Nothing else mattered to her, not the whispers nor the ghosts nor the echoes she felt of who they used to be, the ripples of people they'd long forgotten how to be hidden in the eyes of their friends. It was just them, then and there, as she knew it always would be, for he had leapt from sanity to be with her, and she'd do (done?) the same for him. There were no gods, no quests, no wars, no neglect, no errands (, no servitude). It was peace. Her arms still trembled when she saw blood, her eyes still cast over the world with a nebulous gaze as her mind lay trapped in peril, but she had Percy. It didn't matter to her that her soul had crawled away to the River Cocytus or that her heart swam in the Lethe, for Annabeth still had Percy (and he still had her). And she had to be healing, she was sure that's what this feeling was, for she had smiled and she could feel herself joining back together?

(The whispers in her ear screeched and cackled as they softly sang, Are you sure?)

-()-()-()-()-()-()-()-()-

The sound had bubbled up from somewhere deep inside of her, a well she had thought to have dried up long ago. Yet, here it was, a bubbling sort of sound, full of a feeling she hadn't felt in a while.

Percy smiled at her, grinning lopsidedly at her startled expression, "You alright there, Wise Girl? Don't think too hard."

Annabeth cuffed the back of his head, "Seaweed Brain. "

But there was the sound again, happy and flowing and innocent.
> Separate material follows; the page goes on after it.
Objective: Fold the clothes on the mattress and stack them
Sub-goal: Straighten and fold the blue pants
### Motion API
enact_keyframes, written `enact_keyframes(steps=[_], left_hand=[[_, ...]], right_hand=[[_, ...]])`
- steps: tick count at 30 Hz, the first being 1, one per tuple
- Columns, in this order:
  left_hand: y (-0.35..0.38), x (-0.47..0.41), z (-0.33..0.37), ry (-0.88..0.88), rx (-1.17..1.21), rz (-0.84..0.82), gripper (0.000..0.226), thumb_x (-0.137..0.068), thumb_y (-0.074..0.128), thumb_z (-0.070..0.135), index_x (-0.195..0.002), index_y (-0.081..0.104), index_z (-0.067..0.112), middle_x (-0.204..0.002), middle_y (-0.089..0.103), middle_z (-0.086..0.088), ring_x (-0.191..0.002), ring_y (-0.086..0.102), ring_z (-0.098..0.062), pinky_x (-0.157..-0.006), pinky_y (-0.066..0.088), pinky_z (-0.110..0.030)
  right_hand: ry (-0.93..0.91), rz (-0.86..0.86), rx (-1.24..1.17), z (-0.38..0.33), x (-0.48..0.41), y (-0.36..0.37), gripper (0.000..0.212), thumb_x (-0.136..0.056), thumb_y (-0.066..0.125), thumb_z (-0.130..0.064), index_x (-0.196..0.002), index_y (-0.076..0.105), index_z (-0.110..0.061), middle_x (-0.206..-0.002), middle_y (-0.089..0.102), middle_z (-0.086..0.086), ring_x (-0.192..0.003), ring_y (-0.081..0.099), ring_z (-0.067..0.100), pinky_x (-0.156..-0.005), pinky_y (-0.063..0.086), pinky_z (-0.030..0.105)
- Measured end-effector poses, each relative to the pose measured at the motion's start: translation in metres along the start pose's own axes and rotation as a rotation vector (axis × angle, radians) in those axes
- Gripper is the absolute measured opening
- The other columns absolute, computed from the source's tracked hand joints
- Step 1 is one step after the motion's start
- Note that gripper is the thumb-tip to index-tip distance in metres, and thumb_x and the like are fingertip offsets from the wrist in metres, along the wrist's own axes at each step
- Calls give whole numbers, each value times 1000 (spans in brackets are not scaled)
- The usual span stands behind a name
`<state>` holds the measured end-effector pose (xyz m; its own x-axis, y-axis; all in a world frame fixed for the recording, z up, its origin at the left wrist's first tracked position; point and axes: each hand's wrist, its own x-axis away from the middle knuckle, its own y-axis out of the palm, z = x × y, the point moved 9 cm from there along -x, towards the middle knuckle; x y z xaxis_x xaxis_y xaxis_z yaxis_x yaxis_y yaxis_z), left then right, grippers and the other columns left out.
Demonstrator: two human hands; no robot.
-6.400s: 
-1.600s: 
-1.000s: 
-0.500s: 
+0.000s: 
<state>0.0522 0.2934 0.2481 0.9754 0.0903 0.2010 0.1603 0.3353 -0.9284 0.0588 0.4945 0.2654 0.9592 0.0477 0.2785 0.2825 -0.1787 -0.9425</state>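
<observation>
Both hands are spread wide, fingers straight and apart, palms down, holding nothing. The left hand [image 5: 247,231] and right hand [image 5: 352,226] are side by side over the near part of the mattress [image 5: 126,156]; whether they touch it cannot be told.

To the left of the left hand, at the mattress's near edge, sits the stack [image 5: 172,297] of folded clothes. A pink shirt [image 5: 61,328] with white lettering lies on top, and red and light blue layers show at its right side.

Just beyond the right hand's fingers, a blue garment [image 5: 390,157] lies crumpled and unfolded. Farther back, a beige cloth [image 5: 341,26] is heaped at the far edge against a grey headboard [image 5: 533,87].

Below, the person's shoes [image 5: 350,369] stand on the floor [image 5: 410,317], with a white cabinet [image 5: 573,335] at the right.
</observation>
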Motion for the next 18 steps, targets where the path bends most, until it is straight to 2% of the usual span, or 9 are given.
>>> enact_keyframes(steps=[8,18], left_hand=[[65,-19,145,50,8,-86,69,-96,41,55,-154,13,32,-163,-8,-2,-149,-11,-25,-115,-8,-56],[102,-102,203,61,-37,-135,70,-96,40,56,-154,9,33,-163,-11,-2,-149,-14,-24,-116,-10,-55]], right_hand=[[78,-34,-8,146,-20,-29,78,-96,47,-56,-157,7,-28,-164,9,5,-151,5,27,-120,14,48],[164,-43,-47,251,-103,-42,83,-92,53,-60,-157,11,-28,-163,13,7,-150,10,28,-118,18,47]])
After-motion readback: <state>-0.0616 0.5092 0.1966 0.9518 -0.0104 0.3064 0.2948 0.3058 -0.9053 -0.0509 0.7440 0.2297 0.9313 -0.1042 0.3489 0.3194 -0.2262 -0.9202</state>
Laughter.

And somewhere inside her, beyond the exhaustion and sorrow and the pain she still felt every time her eyes shut for even a millisecond despite having escaped months ago (though the voices still told her otherwise), there was laughter, and happiness, and a sense of peace. And it was such a new feeling, one she wasn't sure she had ever felt before. Yet, here it was, scratching and clawing from the depths of a soul that she thought she'd lost a long time ago, swimming up from somewhere deep inside where she had thought it had drowned.

She and Percy were healing, at least somewhat (despite, a bitter voice added, the complete lack of help from the gods (. But why would they start helping now? They never cared, anyway)). For when she looked at Percy she no longer saw the emaciated figure and the pale skin and the scars, she just saw her Seaweed Brain. She didn't see the shadows in his eyes or the coldness in his gaze or the harshness in his voice. She just saw the love in his heart and the loyalty that bound him to her deep from his very core (or what was left of it).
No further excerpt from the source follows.